=== Begin Enclosure ===
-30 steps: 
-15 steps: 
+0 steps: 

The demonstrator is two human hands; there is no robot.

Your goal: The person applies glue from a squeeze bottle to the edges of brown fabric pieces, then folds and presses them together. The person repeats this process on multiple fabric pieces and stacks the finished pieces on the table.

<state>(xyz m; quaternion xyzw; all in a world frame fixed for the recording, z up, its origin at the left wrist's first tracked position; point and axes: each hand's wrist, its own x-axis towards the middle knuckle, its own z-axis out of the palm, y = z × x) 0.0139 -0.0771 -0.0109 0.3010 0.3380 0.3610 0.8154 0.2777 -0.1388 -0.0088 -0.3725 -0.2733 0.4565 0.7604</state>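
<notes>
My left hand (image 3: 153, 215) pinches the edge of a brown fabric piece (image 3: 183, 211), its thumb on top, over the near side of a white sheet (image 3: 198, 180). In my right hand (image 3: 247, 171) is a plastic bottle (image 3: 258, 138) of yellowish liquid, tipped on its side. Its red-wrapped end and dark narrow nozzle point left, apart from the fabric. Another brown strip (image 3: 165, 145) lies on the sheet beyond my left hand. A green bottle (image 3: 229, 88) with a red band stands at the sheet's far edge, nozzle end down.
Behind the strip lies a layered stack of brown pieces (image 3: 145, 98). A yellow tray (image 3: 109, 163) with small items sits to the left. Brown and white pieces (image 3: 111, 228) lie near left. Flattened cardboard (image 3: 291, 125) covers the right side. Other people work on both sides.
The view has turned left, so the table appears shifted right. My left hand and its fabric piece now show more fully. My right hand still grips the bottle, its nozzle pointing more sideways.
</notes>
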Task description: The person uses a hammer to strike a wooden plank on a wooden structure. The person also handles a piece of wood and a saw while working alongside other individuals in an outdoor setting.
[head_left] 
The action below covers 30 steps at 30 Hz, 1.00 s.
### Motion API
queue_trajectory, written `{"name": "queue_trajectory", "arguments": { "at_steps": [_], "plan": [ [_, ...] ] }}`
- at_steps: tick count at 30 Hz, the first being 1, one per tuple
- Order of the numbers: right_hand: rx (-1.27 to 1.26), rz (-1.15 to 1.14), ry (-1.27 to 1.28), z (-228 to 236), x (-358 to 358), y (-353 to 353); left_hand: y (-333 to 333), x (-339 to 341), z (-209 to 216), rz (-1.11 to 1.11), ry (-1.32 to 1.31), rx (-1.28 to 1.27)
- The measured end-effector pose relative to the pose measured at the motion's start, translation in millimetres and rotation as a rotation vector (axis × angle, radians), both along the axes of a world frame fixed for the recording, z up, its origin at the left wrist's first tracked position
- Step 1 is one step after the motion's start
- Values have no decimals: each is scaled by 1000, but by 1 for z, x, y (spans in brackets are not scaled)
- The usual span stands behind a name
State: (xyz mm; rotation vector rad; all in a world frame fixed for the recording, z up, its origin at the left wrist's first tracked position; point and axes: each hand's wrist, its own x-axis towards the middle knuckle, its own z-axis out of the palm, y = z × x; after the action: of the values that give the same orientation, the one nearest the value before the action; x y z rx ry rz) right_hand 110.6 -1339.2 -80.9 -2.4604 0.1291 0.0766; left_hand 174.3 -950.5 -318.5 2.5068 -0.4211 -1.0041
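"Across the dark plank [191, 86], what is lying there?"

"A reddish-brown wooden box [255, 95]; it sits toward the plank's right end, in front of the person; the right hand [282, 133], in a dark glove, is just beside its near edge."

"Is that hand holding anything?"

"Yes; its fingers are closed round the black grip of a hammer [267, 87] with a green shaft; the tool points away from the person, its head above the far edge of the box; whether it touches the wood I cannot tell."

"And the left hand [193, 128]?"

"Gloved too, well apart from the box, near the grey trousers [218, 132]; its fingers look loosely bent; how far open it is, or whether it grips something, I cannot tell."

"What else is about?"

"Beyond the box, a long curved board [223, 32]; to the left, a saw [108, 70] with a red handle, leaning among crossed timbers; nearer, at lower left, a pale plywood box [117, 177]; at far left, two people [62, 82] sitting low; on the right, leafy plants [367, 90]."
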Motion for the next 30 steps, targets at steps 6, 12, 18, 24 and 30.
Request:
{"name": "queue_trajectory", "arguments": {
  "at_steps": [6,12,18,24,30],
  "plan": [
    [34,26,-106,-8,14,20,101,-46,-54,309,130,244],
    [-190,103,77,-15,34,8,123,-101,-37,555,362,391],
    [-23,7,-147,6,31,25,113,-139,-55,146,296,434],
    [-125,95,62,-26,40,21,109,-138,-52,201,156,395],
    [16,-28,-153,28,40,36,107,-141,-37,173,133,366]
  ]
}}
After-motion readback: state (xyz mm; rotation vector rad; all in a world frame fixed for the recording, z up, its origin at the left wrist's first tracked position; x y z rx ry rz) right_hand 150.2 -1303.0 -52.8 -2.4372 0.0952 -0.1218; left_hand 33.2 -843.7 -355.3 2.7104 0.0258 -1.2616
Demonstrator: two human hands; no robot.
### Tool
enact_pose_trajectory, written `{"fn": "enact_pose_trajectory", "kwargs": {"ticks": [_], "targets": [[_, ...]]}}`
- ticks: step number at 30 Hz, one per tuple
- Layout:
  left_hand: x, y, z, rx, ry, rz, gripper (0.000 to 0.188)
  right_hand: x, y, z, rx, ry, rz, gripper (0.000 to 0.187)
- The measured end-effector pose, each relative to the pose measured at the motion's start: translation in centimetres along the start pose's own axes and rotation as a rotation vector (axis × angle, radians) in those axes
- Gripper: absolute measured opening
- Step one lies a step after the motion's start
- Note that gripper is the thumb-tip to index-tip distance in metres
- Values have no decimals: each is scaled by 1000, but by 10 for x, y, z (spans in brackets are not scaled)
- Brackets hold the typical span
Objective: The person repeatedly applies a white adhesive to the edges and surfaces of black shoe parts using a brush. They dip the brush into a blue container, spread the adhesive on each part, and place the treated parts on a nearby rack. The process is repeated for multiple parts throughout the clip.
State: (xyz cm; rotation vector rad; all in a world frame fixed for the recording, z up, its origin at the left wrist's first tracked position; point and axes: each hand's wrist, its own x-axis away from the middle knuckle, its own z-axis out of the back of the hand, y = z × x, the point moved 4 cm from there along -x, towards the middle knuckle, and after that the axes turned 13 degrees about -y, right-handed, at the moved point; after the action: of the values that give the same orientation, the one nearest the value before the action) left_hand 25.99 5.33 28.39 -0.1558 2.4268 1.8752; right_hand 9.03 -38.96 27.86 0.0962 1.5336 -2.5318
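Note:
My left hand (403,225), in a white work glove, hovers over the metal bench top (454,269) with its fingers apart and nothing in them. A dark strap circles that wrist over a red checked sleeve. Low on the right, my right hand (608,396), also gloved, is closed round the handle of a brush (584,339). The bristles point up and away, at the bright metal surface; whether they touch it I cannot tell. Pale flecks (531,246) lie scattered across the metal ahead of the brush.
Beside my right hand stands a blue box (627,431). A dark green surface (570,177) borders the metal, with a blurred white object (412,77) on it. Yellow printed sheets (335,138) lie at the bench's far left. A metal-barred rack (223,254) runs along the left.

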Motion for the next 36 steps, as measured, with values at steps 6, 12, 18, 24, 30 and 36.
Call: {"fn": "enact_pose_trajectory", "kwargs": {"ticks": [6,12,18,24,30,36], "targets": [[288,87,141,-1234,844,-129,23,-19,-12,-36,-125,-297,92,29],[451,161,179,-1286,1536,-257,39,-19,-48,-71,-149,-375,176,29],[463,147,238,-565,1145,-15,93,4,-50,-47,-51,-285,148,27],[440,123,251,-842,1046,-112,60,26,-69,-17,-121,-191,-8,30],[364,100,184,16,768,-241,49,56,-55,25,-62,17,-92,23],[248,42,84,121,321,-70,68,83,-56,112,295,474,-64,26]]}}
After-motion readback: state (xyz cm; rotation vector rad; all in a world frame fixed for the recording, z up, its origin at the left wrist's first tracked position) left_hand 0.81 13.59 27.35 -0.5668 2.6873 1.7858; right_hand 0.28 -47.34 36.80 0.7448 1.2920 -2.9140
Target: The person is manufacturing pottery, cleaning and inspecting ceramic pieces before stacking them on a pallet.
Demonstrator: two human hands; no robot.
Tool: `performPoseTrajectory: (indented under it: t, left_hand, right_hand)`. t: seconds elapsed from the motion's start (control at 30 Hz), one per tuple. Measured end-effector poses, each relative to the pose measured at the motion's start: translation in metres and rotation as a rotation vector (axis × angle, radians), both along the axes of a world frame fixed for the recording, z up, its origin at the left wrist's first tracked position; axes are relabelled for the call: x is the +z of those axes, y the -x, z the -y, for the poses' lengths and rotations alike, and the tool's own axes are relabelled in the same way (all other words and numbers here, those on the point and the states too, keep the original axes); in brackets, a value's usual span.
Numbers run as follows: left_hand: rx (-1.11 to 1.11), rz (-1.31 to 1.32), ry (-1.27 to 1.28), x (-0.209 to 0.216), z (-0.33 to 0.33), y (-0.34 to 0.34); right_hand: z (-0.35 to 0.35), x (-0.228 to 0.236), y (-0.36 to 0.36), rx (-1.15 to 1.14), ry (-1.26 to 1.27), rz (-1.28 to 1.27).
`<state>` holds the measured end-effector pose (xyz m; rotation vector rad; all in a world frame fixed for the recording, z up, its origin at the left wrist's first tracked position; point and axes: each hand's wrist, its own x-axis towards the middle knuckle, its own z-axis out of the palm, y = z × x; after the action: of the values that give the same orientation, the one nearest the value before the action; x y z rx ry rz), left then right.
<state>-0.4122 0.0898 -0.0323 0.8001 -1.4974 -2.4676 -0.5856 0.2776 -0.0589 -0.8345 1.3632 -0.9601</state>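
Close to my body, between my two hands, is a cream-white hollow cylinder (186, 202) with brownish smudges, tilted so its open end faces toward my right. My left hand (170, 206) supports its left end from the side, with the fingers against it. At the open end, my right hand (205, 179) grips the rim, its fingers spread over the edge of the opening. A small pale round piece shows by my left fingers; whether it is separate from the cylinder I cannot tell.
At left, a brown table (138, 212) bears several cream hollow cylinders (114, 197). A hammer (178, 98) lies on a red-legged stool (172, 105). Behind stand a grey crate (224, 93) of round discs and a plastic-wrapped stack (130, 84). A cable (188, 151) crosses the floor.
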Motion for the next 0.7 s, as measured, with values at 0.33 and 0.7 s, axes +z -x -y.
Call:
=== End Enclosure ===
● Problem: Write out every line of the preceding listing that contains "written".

● Task solution:
queue_trajectory, written `{"name": "queue_trajectory", "arguments": { "at_steps": [_], "plan": [ [_, ...] ] }}`
enact_pose_trajectory, written `{"fn": "enact_pose_trajectory", "kwargs": {"ticks": [_], "targets": [[_, ...]]}}`

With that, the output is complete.